Pope Francis, who recently arrived in the Democratic Republic of the Congo as part of a trip to two African countries, has warned that Western nations cease stealing Africa’s natural resources for the “poison of their own greed.”
Since Pope John Paul II visited the Democratic Republic of the Congo in 1985, when it was still known as Zaire, Pope Francis, 86, is the only pope to make such a trip.
“Hands off the Democratic Republic of the Congo! Hands off Africa!” Francis said on Tuesday to applause in his opening speech to Congolese government authorities and the diplomatic corps in the garden of Kinshasa’s national palace.
Francis requested that foreign interests stop dividing the country for their own purposes and accept their part in the economic “enslavement” of the Congolese people. He referred to the huge mineral and natural richness of the country as a “diamond of creation.”
“Stop suffocating Africa. The first Latin American pope in history, who has long complained about how affluent nations have taken advantage of the resources of less wealthy ones for their own gain, declared that it was neither a mine to be stripped or a territory to be robbed.

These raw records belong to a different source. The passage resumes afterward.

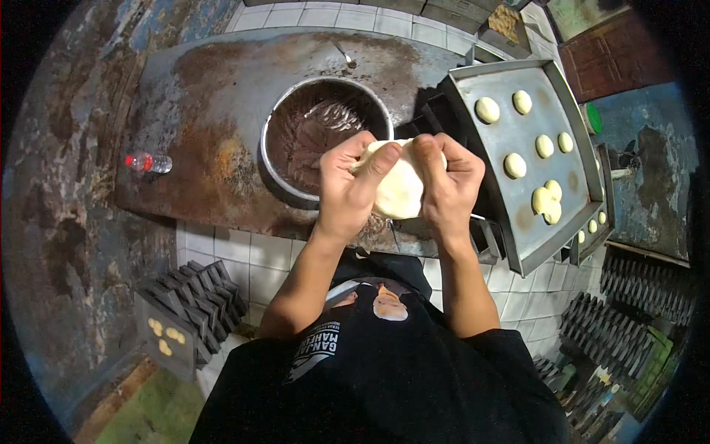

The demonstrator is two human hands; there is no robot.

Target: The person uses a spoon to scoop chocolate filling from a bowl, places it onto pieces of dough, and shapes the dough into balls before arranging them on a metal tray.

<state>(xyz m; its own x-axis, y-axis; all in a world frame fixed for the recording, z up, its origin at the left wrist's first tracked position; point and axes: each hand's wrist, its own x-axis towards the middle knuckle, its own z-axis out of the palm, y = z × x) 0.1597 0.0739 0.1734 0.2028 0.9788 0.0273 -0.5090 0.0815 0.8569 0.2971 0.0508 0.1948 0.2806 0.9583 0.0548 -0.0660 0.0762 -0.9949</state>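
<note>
I hold a soft, pale lump of dough (399,196) in front of me, over the near side of the table (200,111). My left hand (346,181) has one side of it and my right hand (451,181) has the other. My fingers are curled around its edges, with both thumbs on top, and the dough spreads between my hands. Just beside my left hand is a round bowl (264,144) with brown paste (299,140) in it. Far to my left is a clear bottle (159,163) with a red cap. On my right is a big gray tray (484,189). Five pale balls (515,166) sit apart on it, and a small clump (543,201) of dough sits near them.
</note>
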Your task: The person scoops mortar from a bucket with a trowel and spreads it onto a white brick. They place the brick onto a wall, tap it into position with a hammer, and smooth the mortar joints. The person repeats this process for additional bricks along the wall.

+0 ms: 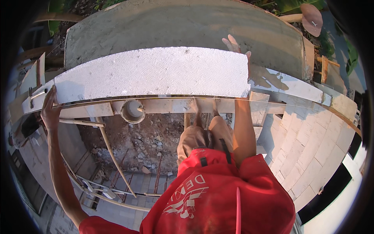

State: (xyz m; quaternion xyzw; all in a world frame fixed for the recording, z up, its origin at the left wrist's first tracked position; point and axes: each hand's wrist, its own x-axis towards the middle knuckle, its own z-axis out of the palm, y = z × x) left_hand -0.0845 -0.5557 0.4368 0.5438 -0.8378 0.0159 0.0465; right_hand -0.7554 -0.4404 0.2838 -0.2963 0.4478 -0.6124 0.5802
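Observation:
A long white aerated concrete block (152, 74) lies across the view along the top of the wall. My left hand (50, 111) is closed at its left end, fingers pressed up against the corner. At the opposite end my right hand (236, 46) reaches round the far corner. Its fingers stick out past the far edge and the thumb shows beside the end; the block hides the palm and part of the forearm. A thin string (288, 104) runs along the near side of the wall.
Beyond the block is a grey cement-coated surface (187, 23). A bucket (133, 120) with pale contents stands on a plank near my bare feet. White blocks (300, 87) continue rightward. A light-handled tool (38, 94) lies far left. Rubble and poles (113, 152) are below; a cap (311, 20) hangs top right.

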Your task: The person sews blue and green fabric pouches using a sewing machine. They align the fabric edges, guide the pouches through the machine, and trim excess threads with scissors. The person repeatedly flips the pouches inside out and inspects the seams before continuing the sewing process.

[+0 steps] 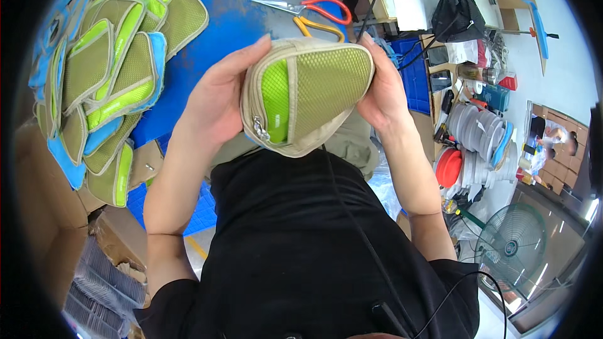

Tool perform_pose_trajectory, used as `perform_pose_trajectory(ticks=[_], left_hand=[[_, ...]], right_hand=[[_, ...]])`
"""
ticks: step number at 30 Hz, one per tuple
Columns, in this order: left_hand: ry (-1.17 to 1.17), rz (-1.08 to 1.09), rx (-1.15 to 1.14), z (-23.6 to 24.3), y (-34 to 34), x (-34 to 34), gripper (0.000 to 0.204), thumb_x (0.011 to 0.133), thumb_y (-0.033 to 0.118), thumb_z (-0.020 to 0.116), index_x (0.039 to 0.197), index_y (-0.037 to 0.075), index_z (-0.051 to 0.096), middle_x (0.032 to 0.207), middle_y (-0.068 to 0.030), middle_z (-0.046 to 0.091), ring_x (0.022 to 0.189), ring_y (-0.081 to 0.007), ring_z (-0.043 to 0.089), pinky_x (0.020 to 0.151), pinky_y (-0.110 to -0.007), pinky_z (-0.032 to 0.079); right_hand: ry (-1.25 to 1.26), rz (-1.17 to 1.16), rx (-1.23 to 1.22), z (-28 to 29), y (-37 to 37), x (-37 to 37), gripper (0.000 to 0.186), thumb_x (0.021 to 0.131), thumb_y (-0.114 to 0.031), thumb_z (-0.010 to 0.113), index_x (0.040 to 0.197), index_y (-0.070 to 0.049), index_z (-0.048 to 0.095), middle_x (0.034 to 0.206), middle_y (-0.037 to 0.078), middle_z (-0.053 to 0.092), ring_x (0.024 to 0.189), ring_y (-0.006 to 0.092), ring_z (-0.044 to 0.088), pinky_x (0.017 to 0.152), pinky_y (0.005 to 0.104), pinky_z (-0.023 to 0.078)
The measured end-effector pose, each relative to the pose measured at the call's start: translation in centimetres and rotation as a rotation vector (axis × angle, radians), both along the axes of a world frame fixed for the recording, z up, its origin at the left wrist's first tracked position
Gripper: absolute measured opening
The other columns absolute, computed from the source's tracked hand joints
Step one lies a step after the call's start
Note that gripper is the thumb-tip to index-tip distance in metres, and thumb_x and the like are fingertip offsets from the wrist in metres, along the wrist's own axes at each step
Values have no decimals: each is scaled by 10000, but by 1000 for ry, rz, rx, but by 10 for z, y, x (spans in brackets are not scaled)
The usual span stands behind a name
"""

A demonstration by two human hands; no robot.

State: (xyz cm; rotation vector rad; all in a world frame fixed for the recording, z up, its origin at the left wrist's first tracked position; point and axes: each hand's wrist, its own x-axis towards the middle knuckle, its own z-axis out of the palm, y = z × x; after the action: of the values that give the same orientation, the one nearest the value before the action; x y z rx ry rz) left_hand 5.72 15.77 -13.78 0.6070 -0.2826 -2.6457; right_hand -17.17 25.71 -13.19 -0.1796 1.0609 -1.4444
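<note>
Olive-and-lime mesh panels [88, 66] lie heaped on the blue worktop [180, 78]; fingers of your left hand [220, 97] grasp the zippered pouch [320, 91] in front of you — scissors [295, 8] beyond — and those of your right hand [384, 91] grasp its right side.

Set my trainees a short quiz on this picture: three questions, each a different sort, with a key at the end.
1. True or false: the green and tan pouch is held by the right hand alone.
2. Which tool lies on the blue table beyond the pouch?
A) hammer
B) scissors
C) screwdriver
3. Fill in: the zip pull is nearer the person's ____ hand.

Key: 1. False, the left hand holds it too. 2. B. 3. left.
</note>
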Motion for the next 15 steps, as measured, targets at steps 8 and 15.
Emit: perform_pose_trajectory(ticks=[8, 15], left_hand=[[3, 1, 77, -13, -11, 0, 367, 1065, 284, 541, 1223, -26, 658, 1146, -126, 729, 1025, -207, 718, 912, -364, 590], [209, -22, 0, -28, -32, 5, 421, 1085, 297, 465, 1319, -24, 605, 1255, -140, 694, 1121, -248, 688, 977, -393, 562]], right_hand=[[-34, -42, 39, 6, 2, 7, 367, 1068, -343, 535, 1230, -42, 668, 1149, 82, 729, 1055, 177, 696, 920, 326, 567], [-91, 127, -83, 9, -3, -9, 436, 1077, -349, 479, 1330, -17, 605, 1300, 115, 676, 1197, 218, 652, 1021, 401, 536]])
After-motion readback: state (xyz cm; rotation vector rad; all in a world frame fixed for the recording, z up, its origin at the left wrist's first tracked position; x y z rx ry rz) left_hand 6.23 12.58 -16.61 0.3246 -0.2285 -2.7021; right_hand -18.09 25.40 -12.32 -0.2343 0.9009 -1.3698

Francis blamed Belgium and other colonial powers for the exploitation of the Congo, a nation 80 times the size of Belgium, before it achieved independence in 1960. He added that neighboring nations currently play a similar role.
The 86-year-old said there was a “forgotten genocide” going on but avoided mentioning Belgium or any other neighboring nations by name.
“The poison of greed has smeared its diamonds with blood,” Francis said.
“May the world acknowledge the catastrophic things that were done over the centuries to the detriment of the local peoples, and not forget this country and this continent.”
From Kinshasa, Al Jazeera’s Malcolm Webb said that hundreds, if not thousands, of people followed the pope’s parade of motorbikes to the presidential palace.
“The roads were lined up with church groups and schoolchildren from the many Catholic-run church schools run over here in Congo,” he added.
“The Catholic church runs about 60 percent of health and education services here … it’s what makes the Catholic Church such a significant institution here [in Congo],” Webb added.
Roman Catholics make up about half of Congo’s 90 million population.
Francis’s knee issues, which were still so severe on Tuesday that he could not stand to greet journalists in the plane flying to Kinshasa and was forced to use a wheelchair on the ground, forced him to postpone the six-day trip, which also includes a stop in South Sudan. The original departure date for the trip was supposed to be in July 2022.
Dispute in the DRC
Francis was also intended to make a visit in the eastern Congo city of Goma, but attacks by rebels affiliated with the ISIL (ISIS) armed group as well as fierce combat between government forces and the M23 rebel group have afflicted the North Kivu province.
According to the World Food Programme, 5.7 million people have been displaced by the war, a sixth of them only last year.
Rwanda is charged by Congo with supporting the M23 rebel group that is battling government forces in the east. This is denied by Rwanda.
“As well as armed militias, foreign powers hungry for the minerals in our soil commit, with the direct and cowardly support of our neighbour Rwanda, cruel atrocities,” said Congolese President Felix Tshisekedi, speaking just before the pope on the same stage.
The pope stated that the Congolese people were resisting “deplorable attempts to split the country” in order to maintain their national unity. In his talk, the pope avoided mentioning Rwanda or taking a side in the conflict.
Francis will meet with a team from the east in Kinshasa for a private meeting at the Vatican embassy on Wednesday rather than travelling to Goma.
They are supposed to take part in a ceremony when they all pledge to forgive their attackers.